On \(L^p\) estimates for square roots of second order elliptic operators on \(\mathbb R^n\). (English) Zbl 1107.42003

Consider \(A\) an \(n\times n\) matrix of \(L^\infty({\mathbb R}^n)\) functions satisfying the accretivity condition \[ \lambda | \xi |^2 \leq \operatorname{Re}\, A\xi \cdot\overline{\xi}, \; | A \xi\cdot \overline{\zeta} | \leq \Lambda | \xi| \, |\zeta|, \quad \xi,\zeta\in {\mathbb C} \] for some \(\lambda\), \(\Lambda\) such that \(0<\lambda\leq \Lambda <\infty\). Then \[ L f=-\text{div } (A\nabla f) \] can be seen as a maximal accretive operator in \(L^2({\mathbb R}^n)\), and the square root \(L^{1/2}\) is defined in the sense of maximal accretive operators. The Kato conjecture, that \[ \| L^{1/2} f\|_{L^2({\mathbb R}^n)}\sim \| \nabla f \|_{L^2({\mathbb R}^n)}, \quad n\geq 1 \] has a positive answer (see R. R Coifman, A. McIntosh and Y. Meyer [Ann. Math. (2) 116, 361–387 (1982; Zbl 0497.42012)] for \(n=1\), S. Hofmann and A. McIntosh [Publ. Mat., Barc. 2002, Spec. Vol., 143–160 (2002; Zbl 1020.47031)] for \(n=2\), and P. Auscher, S.  Hofmann, M. Lacey, Michael, A. McIntosh and Ph. Tchamitchian [Ann. Math. (2) 156, No. 2, 633–654 (2002; Zbl 1128.35316)] for general \(n\)).

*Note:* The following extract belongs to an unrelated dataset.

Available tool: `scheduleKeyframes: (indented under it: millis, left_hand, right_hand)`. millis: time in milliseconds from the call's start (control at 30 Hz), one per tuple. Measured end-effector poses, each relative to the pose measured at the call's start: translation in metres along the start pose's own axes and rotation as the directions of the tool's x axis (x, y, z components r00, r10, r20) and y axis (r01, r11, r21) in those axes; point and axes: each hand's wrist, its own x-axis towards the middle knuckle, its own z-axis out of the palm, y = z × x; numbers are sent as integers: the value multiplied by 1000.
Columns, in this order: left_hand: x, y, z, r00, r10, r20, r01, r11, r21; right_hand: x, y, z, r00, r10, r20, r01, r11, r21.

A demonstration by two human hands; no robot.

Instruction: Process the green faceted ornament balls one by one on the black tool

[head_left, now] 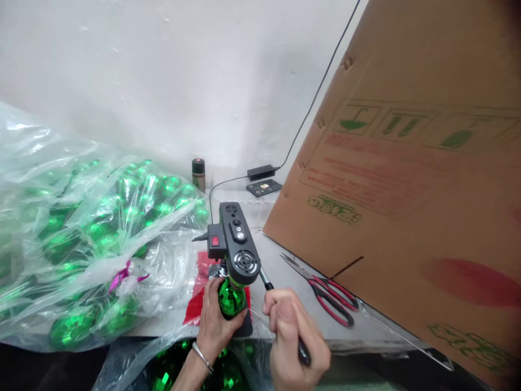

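My left hand (216, 320), with a metal bangle (202, 358) at its wrist, grips a shiny green faceted ball (231, 298). The ball sits under the front end of a black bench machine (239, 239) with round vents and a red switch (215, 240). To the right, my right hand (293, 336) is wrapped round the black grip of a lever (304, 352). The lever's metal rod (264, 276) runs up to the machine's side. Where the ball meets the machine is partly hidden. Red cloth (195, 309) lies beneath the machine.
A clear bag of green balls (101, 233), tied with a purple ribbon (121, 276), fills the left. More green balls (228, 374) lie below the table edge. Red-handled scissors (331, 298), a large carton (407, 190), a phone (264, 187), a power adapter (261, 172) and a dark-capped can (198, 174) surround the machine.
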Motion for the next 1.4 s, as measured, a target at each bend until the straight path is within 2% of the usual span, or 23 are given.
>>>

In the paper under review the norms of \(L^{1/2} f\) and \(\nabla f \) in \(L^p\) are compared, for some \(p\neq 2\), as a part of the programme initialized by the present author and Ph. Tchamitchian in [Square root problem for divergence operators and related topics (Astérisque 249, Société Mathématique de France, Paris) (1998; Zbl 0909.35001)]. In fact one proves that \[ \| L^{1/2} f\|_{L^p({\mathbb R}^n)}\sim \| \nabla f \|_{L^p({\mathbb R}^n)} \] whenever \[ \sup \big(1, \frac{2n}{n+4} -\epsilon\big) <p< \frac{2n}{n-2} +\epsilon. \] The method involves proving weak estimates by using properties of the semigroup \(\text{e}^{-tL}\) and relies on a Calderón-Zygmund decomposition for locally integrable functions with \(L^p\) gradients. The method is also generalized to high-order operators.


42B20 Singular and oscillatory integrals (Calderón-Zygmund, etc.)
42B25 Maximal functions, Littlewood-Paley theory
35J15 Second-order elliptic equations
35J45 Systems of elliptic equations, general (MSC2000)
47B44 Linear accretive operators, dissipative operators, etc.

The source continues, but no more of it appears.